Natrium asetat adalah basa yang lebih lemah dibandingkan NaOMe, karenanya hanya akan mengionisasi gugus OH fenolik yang lebih asam.
  1. Flavon dan Flavonol
  • Flavon dan flavonol yang mempunyai gugus 7-OH menunjukkan geseran batokromik 5-20 nm pada pita II. Adanya gugus 6- atau 8-oksigenais pada flavon (namun tidak pada flavonol) ditandai dengan penurunan tingkat geseran tersebut
  • Perbandingan pada geseran pita I spektrum NaOMe dan NaOAc pada 4'-OH flavon dan flavonol dapat menunjukan dimana gugus 7-OH tersubstitusi atau tidak. Ketika tersubstitusi, pada NaOAc akan menghasilkan geseran yang sama atau lebih besar dibandingkan NaOMe.
  • Adanya alkali mensensitisasi gugus seperti 5,5,7-, 5,7,8- dan 3,3',4'-triOH menyebabkan spektrum dalam NaOAc terdegenerasi seiring waktu 
    2.  Isoflavon, Flavanon dan Dihidroflavonol
  • Adanya gugus 7-OH pada isoflavon dibuktikan dengan adanya geseran batokromik sebesar 6-20 nm. Dalam 5,7-diOH flavanon dan dihidroflavonol geserannya sebesar 35 nm, sedangkan 5-deoksi flavanon dan dihidroflavonol geserannya sebesar 60 nm
  •  Alkali mensensitisasi gugus pada cincin A menyebabkan spektrum terdegenrasi seiring waktu.
   3. Kalkon dan Auron
  • Gugus OH pada posisi 4' dan atau 4 pada kalkon dan pada 4' dan atau 6 pada auron dibuktikan dengan geseran batokromik pada pita I atau dengan munculnya puncak bahu.

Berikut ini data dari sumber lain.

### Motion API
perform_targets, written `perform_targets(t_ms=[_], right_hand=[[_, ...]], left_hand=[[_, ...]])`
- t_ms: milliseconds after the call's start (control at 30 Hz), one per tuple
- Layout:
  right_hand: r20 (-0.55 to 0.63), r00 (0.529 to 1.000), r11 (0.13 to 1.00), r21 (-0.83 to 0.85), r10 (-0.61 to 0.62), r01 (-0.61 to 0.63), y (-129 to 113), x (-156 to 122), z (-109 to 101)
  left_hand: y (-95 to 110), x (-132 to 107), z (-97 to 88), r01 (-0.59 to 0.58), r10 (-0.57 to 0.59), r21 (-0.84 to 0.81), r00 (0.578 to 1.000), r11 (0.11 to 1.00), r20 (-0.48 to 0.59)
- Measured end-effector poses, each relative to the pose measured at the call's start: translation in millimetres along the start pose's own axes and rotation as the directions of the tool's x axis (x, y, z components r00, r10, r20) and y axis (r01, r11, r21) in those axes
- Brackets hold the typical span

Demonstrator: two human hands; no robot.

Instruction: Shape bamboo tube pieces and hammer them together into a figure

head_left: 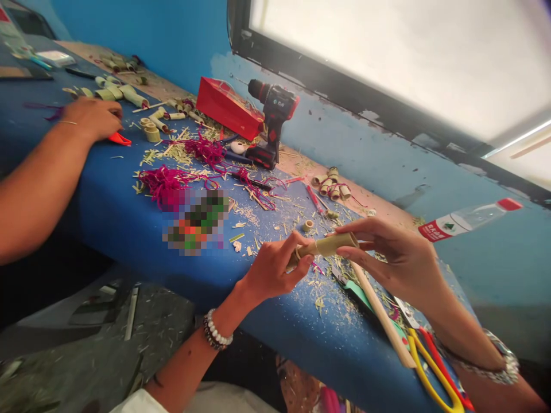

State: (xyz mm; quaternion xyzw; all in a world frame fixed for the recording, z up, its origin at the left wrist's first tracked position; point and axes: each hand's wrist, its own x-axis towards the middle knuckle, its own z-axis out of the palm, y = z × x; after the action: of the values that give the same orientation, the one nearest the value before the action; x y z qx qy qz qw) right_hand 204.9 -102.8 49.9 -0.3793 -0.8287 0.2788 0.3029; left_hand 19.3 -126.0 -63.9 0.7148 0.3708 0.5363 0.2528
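Observation:
Above the table's near edge, a short piece of bamboo [329, 245] is held roughly level between both hands. My left hand [278, 267] pinches its left end between thumb and fingers. My right hand [394, 252] has thumb and fingertips on the right end, near the opening. Under the right hand, a wooden stick [383, 318] lies beside a green-handled tool [361, 298], and yellow-handled scissors [430, 376] rest by the near right edge. A small bamboo ring [307, 225] stands just behind the held piece.
A cordless drill [275, 115] stands by a red box [230, 109]. Purple string [166, 183], shavings and bamboo pieces [331, 183] cover the blue table [129, 226]. A water bottle [469, 221] is at right. At left, another person's hand [97, 117] is near something orange.

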Motion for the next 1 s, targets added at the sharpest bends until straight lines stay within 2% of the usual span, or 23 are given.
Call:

Geseran yang Diinduksi Borat


Campuran NaOAc dan asam borat digunakan untuk mendeteksi gugus o-OH pada semua jenis flavonoid, namun tidak pada antosianin dan antosianidin. Geseran batokromik yang teramati adalah sebagai berikut:

  1. Flavon dan flavonol (cincin B), 12-30 nm pada pita I. Gugus o-OH pada 6,7- dan 7,8- memberikan peningkatan ke arah geseran yang lebih rendah.
  2. Isoflavon, flavanon, dan dihidroflavonol (hanya cincin A) 10-15 nm (pita II). Geseran ini tidak teramati pada gugus 5,6-diOH. 
  3. Auron dan kalkon (cincin B) memberikan geseran 28-36 nm pada pita I. Gugus o-diOH memberikan peningkatan geseran yang lebih kecil.

Geseran yang Diinduksi Alumunium Klorida (AlCl3)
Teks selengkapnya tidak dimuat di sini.